I am afraid I cannot join in the chorus of apoplectic protest criticizing Fry for being unthinking and irreverent. I would however like to suggest that no matter how frivolous Stephen Fry might seem, he raises a very critical issue. If we assume that creation is designed with love for humanity in mind, it would take someone either very hard hearted or alternatively very obtuse not to notice the blindingly obvious. The problems and suffering are not fairly distributed. A traditional creator God who is wise and loving and who intervenes in response to prayer would not fit the world we encounter.

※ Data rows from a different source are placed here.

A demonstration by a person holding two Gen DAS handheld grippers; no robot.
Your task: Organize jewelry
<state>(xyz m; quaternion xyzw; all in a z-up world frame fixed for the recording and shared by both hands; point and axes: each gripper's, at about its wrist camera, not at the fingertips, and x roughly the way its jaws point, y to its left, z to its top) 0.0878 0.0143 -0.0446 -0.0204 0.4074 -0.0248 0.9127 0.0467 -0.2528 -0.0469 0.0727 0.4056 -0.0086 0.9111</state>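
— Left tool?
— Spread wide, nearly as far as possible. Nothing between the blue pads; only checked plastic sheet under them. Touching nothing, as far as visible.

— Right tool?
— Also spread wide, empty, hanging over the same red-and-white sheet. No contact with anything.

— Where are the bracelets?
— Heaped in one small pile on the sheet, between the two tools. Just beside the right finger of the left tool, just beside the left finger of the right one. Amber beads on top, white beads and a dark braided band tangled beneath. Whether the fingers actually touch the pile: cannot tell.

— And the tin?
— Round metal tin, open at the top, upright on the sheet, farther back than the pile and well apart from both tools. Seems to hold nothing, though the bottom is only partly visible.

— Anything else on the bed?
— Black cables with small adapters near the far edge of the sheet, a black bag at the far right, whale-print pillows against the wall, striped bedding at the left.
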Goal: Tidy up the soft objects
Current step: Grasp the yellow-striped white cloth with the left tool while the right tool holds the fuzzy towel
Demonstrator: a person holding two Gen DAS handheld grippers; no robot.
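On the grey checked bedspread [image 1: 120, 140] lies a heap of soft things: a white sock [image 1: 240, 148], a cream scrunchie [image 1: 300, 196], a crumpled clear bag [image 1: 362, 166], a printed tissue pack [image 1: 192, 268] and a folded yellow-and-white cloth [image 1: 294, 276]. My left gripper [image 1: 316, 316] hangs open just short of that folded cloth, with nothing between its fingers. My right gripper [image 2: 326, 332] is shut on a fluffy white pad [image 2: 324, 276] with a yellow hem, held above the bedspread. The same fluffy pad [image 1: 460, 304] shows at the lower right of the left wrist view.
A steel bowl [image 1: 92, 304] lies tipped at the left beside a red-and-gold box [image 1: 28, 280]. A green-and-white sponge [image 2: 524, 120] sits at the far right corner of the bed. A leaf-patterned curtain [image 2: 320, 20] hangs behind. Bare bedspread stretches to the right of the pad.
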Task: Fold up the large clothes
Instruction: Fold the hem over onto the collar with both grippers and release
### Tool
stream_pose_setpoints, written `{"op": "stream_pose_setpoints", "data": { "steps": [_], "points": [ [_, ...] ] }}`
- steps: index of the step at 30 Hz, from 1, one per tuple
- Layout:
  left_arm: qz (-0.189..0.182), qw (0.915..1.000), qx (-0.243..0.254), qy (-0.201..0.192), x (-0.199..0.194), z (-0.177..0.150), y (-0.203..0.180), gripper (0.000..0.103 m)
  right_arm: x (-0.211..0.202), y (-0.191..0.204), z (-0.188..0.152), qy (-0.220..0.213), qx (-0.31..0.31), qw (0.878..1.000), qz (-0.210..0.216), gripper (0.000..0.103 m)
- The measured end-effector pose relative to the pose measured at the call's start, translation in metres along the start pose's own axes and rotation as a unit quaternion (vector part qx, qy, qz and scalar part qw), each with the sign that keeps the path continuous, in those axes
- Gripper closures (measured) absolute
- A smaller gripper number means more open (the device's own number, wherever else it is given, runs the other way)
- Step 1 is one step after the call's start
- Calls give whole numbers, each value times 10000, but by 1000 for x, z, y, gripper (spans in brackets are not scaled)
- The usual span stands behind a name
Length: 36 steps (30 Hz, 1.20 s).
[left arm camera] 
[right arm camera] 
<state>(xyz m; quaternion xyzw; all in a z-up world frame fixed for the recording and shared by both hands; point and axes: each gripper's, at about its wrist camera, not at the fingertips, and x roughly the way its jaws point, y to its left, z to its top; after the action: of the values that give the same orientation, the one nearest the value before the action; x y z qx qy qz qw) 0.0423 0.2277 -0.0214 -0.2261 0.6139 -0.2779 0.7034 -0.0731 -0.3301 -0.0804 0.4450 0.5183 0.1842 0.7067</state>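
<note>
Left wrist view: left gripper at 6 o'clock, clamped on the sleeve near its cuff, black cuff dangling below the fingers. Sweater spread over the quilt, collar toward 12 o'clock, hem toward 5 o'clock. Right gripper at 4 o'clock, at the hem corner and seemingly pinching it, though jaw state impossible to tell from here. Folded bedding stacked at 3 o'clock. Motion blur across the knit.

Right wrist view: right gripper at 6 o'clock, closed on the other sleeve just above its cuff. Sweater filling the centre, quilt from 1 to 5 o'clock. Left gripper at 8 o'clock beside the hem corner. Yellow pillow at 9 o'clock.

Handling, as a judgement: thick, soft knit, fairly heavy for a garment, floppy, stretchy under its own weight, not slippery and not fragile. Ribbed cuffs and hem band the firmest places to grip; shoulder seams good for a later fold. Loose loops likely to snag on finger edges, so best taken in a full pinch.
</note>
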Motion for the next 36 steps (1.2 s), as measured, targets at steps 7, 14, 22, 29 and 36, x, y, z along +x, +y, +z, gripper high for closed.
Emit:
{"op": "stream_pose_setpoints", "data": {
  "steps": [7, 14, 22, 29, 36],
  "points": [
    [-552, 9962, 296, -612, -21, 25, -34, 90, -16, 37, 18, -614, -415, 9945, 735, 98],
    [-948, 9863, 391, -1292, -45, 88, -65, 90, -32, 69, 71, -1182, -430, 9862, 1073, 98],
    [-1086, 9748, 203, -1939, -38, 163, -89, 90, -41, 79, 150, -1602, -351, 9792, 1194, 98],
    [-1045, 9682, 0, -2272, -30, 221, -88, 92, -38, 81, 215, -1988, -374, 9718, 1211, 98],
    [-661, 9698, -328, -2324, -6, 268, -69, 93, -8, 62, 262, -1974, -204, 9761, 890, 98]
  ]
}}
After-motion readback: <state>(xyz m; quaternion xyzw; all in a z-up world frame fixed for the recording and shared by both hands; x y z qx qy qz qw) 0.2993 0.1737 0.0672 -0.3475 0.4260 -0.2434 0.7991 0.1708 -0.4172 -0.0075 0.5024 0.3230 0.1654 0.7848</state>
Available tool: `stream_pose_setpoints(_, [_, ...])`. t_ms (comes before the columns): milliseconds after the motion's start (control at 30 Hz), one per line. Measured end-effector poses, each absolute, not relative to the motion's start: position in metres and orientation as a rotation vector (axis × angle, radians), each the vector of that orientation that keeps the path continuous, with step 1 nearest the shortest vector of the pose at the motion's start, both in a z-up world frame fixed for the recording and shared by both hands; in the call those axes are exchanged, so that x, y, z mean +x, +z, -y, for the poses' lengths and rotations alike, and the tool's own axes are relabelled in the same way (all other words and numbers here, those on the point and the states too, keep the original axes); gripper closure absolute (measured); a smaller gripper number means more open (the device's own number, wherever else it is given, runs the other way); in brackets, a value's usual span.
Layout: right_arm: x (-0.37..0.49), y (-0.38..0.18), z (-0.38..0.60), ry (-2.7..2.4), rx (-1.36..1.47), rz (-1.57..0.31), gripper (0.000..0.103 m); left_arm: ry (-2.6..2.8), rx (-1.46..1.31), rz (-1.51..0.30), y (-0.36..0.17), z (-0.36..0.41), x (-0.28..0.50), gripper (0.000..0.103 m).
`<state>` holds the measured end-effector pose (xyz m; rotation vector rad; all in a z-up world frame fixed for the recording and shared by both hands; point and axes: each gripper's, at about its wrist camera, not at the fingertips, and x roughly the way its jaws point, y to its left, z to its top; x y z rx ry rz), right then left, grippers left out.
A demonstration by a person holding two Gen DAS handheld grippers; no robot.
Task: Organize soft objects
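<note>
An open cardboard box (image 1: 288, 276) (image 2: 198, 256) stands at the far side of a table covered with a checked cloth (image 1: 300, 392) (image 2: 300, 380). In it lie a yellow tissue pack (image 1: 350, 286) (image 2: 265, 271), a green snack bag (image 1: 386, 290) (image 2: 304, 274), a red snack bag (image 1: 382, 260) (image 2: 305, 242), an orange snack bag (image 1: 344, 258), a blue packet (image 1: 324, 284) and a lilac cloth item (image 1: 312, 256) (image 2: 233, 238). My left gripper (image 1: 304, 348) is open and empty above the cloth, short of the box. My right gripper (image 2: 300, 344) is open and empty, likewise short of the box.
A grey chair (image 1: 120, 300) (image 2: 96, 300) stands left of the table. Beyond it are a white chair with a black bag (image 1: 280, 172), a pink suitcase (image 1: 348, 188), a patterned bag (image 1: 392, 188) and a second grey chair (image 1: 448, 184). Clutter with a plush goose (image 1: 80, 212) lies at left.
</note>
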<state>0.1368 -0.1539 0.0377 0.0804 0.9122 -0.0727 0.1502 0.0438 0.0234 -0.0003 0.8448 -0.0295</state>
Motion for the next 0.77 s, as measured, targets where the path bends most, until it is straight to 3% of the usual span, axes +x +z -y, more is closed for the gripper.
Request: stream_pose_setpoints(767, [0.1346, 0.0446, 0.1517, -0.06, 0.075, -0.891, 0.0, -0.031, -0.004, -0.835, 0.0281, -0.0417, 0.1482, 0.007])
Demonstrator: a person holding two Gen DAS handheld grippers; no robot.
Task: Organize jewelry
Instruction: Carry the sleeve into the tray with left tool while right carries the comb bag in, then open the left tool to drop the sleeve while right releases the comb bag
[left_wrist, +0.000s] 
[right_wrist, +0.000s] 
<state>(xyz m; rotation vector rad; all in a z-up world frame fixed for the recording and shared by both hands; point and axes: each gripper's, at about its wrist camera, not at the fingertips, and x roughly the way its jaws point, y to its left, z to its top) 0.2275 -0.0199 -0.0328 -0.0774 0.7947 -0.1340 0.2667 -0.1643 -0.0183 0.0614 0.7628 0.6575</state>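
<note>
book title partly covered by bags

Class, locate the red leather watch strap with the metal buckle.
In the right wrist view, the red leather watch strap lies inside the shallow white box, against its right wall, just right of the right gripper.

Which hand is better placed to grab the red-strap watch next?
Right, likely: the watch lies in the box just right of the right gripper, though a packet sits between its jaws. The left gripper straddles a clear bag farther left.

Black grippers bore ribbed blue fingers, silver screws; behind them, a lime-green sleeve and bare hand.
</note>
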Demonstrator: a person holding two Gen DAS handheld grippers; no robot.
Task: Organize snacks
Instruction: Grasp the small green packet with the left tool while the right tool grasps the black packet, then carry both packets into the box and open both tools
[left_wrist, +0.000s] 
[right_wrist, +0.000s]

If a faith is first and foremost tied to ancient tradition, Fry has a point. A pre-scientific age where disaster and illness are associated with malevolent forces, or for that matter, good fortune attributed to the favor of a interfering and sometimes capricious God, is not the age in which we live. If such a notion of God and nature was still all we had, then we would be stuck with having to placate such a being as best we might. But surely this is failing to recognize the world and the universe for what they are now known to be.

First and foremost we now know the whole show is not designed with humans in mind. Those who claim that disaster is God’s way of visiting punishment on naughty people who don’t follow his law are shutting their eyes to the obvious. Despite many claims to the contrary, most of us most us now realize examples of disease and most catastrophes in the natural world already have explanations related to the workings of nature. Cancer is not linked to sin, but it is linked to DNA mutation and genetic damage. Chalking crosses on doors to ward off the Black Death is inexcusable in an age when our scientists can identify and treat the causes. Earthquakes and storms are now understood to be natural phenomena. Putting it another way, storms on Venus or Jupiter have nothing to do with homosexuality or witches.

Where I do take issue with Fry, is in his apparent rejection of a picture of God from another age. While it is true that creationists and Bible literalists are still with us, I would have thought that for most modern Church leaders, their theological education of the 21st Century had been designed with contemporary knowledge in mind. If Stephen Fry thinks that what he is criticizing is mainstream Christian understanding, perhaps we need to ask ourselves why we have not made the contemporary understanding better known.

We might also need to remind ourselves that the problem of suffering is not a novel question and many thinking religious thinkers and philosophers have faced this as an issue many times through the centuries. Whether earlier responses are still relevant is a matter of opinion.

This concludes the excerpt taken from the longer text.